# Try it
Return, unchanged and with no pictures, the lines below from the very first through the one that contains "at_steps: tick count".

# Data shown
↓
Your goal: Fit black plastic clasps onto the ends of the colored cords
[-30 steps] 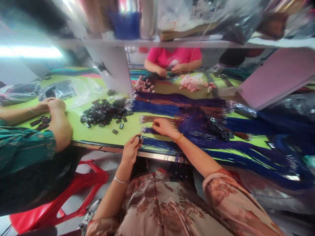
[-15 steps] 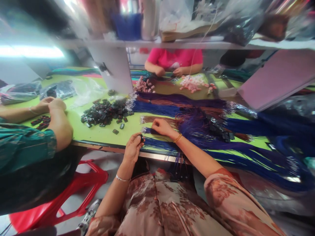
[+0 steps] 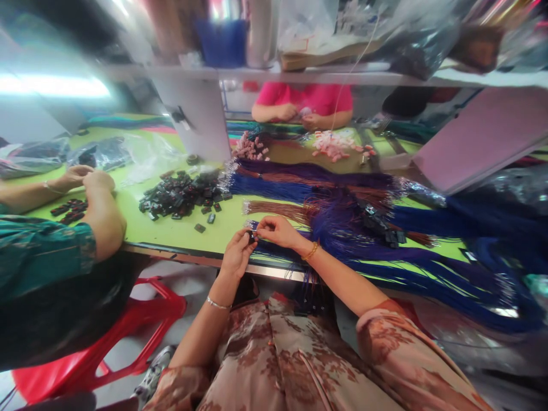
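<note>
Head view, left grip (image 3: 237, 254) closed on small black block (image 3: 250, 236), right grip (image 3: 278, 233) pinching wire (image 3: 256, 230)

No text, label, brand, number or sign can be read.
</note>
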Motion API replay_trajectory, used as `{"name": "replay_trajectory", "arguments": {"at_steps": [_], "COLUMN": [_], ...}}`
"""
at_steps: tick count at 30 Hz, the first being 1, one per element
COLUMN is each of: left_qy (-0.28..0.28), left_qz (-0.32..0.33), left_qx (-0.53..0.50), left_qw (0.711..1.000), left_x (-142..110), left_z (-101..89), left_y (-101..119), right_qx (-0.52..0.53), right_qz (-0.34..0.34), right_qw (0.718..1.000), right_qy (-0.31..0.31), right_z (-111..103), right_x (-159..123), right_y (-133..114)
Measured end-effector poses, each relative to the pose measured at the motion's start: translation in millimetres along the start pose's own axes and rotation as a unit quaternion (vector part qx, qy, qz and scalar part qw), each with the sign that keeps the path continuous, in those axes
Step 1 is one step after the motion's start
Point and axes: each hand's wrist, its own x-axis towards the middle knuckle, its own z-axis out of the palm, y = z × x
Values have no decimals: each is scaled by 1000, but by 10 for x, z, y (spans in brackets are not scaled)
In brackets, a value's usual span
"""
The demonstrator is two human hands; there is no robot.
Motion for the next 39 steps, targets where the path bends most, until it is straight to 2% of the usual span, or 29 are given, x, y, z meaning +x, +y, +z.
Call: {"name": "replay_trajectory", "arguments": {"at_steps": [5,12,23,28,30,35,39], "left_qy": [-7,-13,-9,16,29,45,58], "left_qz": [-2,3,18,18,28,29,48], "left_qx": [-1,0,19,52,77,80,85], "left_qw": [1000,1000,1000,998,996,995,994], "left_x": [3,3,-25,-68,-76,-33,18], "left_z": [-7,-50,-50,-17,-15,-38,-52], "left_y": [-5,-23,-21,-28,-37,-62,-116], "right_qx": [-70,-176,-181,-162,-170,-228,-277], "right_qz": [-15,-25,-19,-6,-19,-111,-101], "right_qw": [997,984,983,987,985,967,956], "right_qy": [18,17,3,-19,-25,-16,-17], "right_z": [69,100,128,151,154,146,187], "right_x": [-43,-75,-75,-80,-89,-120,-152], "right_y": [52,-22,0,19,23,25,45]}}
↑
# Solution for this task
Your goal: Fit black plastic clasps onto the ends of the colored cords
[-30 steps] 
[-15 steps] 
[+0 steps] 
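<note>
Head view, left grip (image 3: 237, 254) closed on small black block (image 3: 250, 236), right grip (image 3: 278, 233) pinching wire (image 3: 256, 230)

No text, label, brand, number or sign can be read.
</note>
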Motion API replay_trajectory, used as `{"name": "replay_trajectory", "arguments": {"at_steps": [_], "COLUMN": [_], ...}}`
"""
at_steps: tick count at 30 Hz, the first being 1, one per element

This exercise requires no further response.